**Problem to solve:** Every line of the listing must be reproduced as it stands. Leave the images behind.

**Data below:**
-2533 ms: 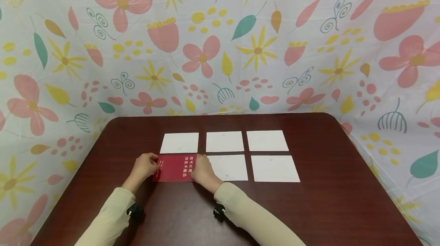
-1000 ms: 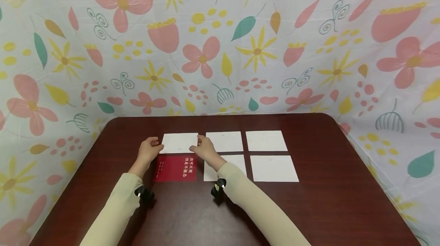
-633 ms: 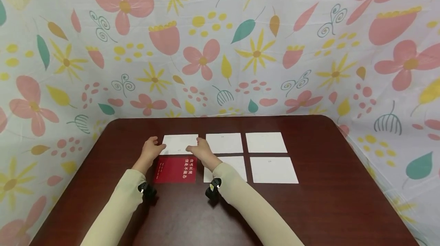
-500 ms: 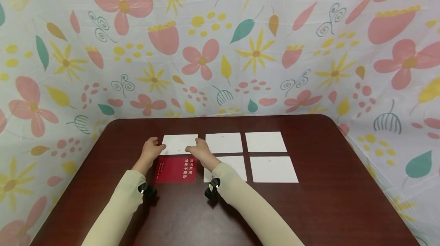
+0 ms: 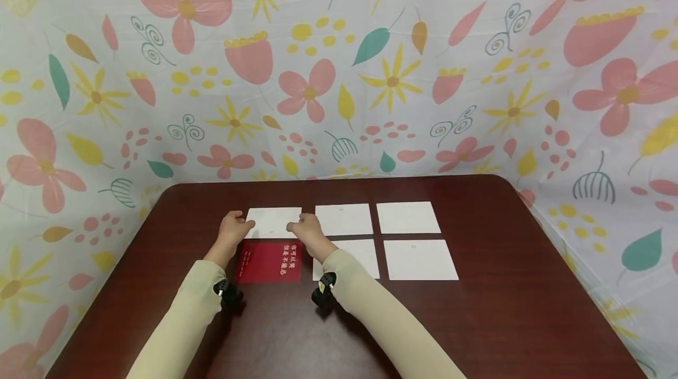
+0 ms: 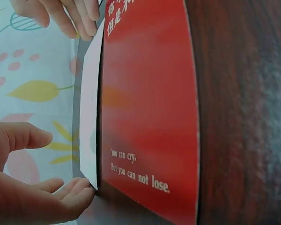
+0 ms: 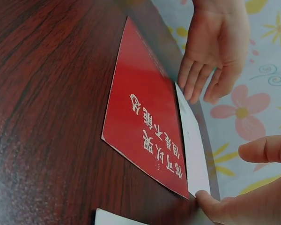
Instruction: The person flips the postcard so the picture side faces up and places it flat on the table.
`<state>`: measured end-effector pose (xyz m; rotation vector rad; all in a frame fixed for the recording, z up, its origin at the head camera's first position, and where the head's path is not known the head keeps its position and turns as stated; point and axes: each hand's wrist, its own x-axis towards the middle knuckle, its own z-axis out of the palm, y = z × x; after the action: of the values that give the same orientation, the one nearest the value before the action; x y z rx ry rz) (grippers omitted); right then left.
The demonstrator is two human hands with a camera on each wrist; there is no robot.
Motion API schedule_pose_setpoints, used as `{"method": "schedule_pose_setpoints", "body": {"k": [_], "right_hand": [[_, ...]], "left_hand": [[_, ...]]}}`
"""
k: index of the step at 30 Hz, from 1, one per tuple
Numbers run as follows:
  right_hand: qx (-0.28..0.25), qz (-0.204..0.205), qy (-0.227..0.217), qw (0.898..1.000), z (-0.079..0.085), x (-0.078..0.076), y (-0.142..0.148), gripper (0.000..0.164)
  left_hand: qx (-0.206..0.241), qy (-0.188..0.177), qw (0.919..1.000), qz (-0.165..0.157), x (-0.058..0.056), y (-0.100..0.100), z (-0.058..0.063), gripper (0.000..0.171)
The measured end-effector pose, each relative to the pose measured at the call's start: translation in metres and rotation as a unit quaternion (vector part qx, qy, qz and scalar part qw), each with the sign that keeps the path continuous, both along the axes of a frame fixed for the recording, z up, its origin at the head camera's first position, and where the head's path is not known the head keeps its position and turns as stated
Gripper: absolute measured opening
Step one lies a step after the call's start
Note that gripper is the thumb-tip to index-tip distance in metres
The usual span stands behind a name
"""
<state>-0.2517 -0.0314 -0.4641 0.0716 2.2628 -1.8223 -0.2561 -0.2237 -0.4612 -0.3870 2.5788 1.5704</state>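
Note:
A blank-looking white card [image 5: 272,223] lies flat at the far left of the laid-out cards. My left hand [image 5: 230,236] is at its left edge, and the left wrist view shows the fingertips [image 6: 86,187] right at the card's corner with the thumb held apart. On the opposite side, my right hand [image 5: 312,236] has fingertips [image 7: 203,197] at the right edge, its thumb raised away. Directly in front of this card lies a red card [image 5: 270,264] with white Chinese characters and an English line, untouched by either hand.
Several more white cards, such as the back middle card [image 5: 343,220] and the front right card [image 5: 421,260], lie in two rows to the right. The right forearm overlaps the front middle card [image 5: 362,255]. A floral cloth [image 5: 339,73] hangs behind the dark wooden table [image 5: 503,308].
Both hands have left the red card's sides and moved back to the white card behind it. In the last half second that white card has slid slightly left.

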Motion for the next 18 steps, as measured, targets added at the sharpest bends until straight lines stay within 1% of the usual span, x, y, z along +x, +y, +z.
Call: {"method": "schedule_pose_setpoints", "body": {"k": [4,9,12,18], "right_hand": [[0.003,-0.003,-0.005,1.000,-0.0002,-0.0023,0.0011,0.064],[-0.012,-0.005,-0.013,1.000,-0.0008,-0.0048,0.0027,0.064],[-0.009,-0.010,-0.015,1.000,-0.0006,-0.0054,0.0034,0.063],[-0.022,-0.011,-0.017,1.000,-0.0039,-0.0073,0.0057,0.063]], "left_hand": [[0.004,0.003,0.9999,0.012,-0.0010,0.0012,0.0018,0.059],[0.011,0.001,0.9997,0.022,-0.0027,0.0021,0.0024,0.058],[0.012,0.000,0.9996,0.024,-0.0027,0.0020,0.0017,0.058],[0.021,-0.001,0.9995,0.023,-0.0031,0.0001,0.0004,0.057]]}}
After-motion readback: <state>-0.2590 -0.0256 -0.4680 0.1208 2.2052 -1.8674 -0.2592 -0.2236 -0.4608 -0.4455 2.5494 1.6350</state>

**Task result:**
-2533 ms: 
-1000 ms: 
-633 ms: 
-500 ms: 
+0 ms: 
+0 ms: 
+0 ms: 
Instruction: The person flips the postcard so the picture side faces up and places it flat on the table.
`<state>`: measured end-effector pose (xyz m; rotation vector rad; all in a frame fixed for the recording, z up, its origin at the head camera's first position, and where the head's path is not known the head keeps its position and turns as stated; point and axes: each hand's wrist, its own x-axis towards the middle knuckle, its own z-axis out of the palm, y = z × x; after the action: of the values that give the same orientation, the one nearest the value before the action; x y z rx ry rz) (grippers omitted); right then left.
The demonstrator is two human hands with a camera on each wrist; there is no robot.
Motion API schedule_pose_setpoints, used as `{"method": "schedule_pose_setpoints", "body": {"k": [_], "right_hand": [[_, ...]], "left_hand": [[_, ...]]}}`
"""
k: index of the step at 30 Hz, from 1, one per tuple
Numbers run as follows:
  right_hand: qx (-0.28..0.25), qz (-0.204..0.205), qy (-0.227..0.217), qw (0.898..1.000), z (-0.079..0.085), x (-0.078..0.076), y (-0.142..0.148), gripper (0.000..0.164)
  left_hand: qx (-0.206..0.241), qy (-0.188..0.177), qw (0.919..1.000), qz (-0.165..0.157), x (-0.058..0.056), y (-0.100..0.100), z (-0.058..0.063), gripper (0.000..0.171)
The measured end-effector pose, each relative to the pose measured at the call's start: translation in metres and rotation as a unit quaternion (vector part qx, qy, qz and scalar part qw), each with the sign that keeps the path continuous, both along the axes of a frame fixed for the recording, z up, its origin at the head camera's first position, and where the head's path is not known the head keeps its position and turns as stated
Gripper: absolute measured opening
Step one lies a step after the call's start
Note that gripper is the thumb-tip to index-tip distance in metres
The usual span stands behind a name
"""
<state>-0.2517 -0.0314 -0.4641 0.0716 2.2628 -1.8223 -0.2561 -0.2237 -0.4612 -0.3870 2.5788 1.5704</state>
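Note:
A blank-looking white card [image 5: 272,223] lies flat at the far left of the laid-out cards. My left hand [image 5: 230,236] is at its left edge, and the left wrist view shows the fingertips [image 6: 86,187] right at the card's corner with the thumb held apart. On the opposite side, my right hand [image 5: 312,236] has fingertips [image 7: 203,197] at the right edge, its thumb raised away. Directly in front of this card lies a red card [image 5: 270,264] with white Chinese characters and an English line, untouched by either hand.
Several more white cards, such as the back middle card [image 5: 343,220] and the front right card [image 5: 421,260], lie in two rows to the right. The right forearm overlaps the front middle card [image 5: 362,255]. A floral cloth [image 5: 339,73] hangs behind the dark wooden table [image 5: 503,308].
Both hands have left the red card's sides and moved back to the white card behind it. In the last half second that white card has slid slightly left.
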
Motion for the next 18 steps, as measured, targets added at the sharpest bends until straight lines stay within 1% of the usual span, x, y, z along +x, +y, +z.
Call: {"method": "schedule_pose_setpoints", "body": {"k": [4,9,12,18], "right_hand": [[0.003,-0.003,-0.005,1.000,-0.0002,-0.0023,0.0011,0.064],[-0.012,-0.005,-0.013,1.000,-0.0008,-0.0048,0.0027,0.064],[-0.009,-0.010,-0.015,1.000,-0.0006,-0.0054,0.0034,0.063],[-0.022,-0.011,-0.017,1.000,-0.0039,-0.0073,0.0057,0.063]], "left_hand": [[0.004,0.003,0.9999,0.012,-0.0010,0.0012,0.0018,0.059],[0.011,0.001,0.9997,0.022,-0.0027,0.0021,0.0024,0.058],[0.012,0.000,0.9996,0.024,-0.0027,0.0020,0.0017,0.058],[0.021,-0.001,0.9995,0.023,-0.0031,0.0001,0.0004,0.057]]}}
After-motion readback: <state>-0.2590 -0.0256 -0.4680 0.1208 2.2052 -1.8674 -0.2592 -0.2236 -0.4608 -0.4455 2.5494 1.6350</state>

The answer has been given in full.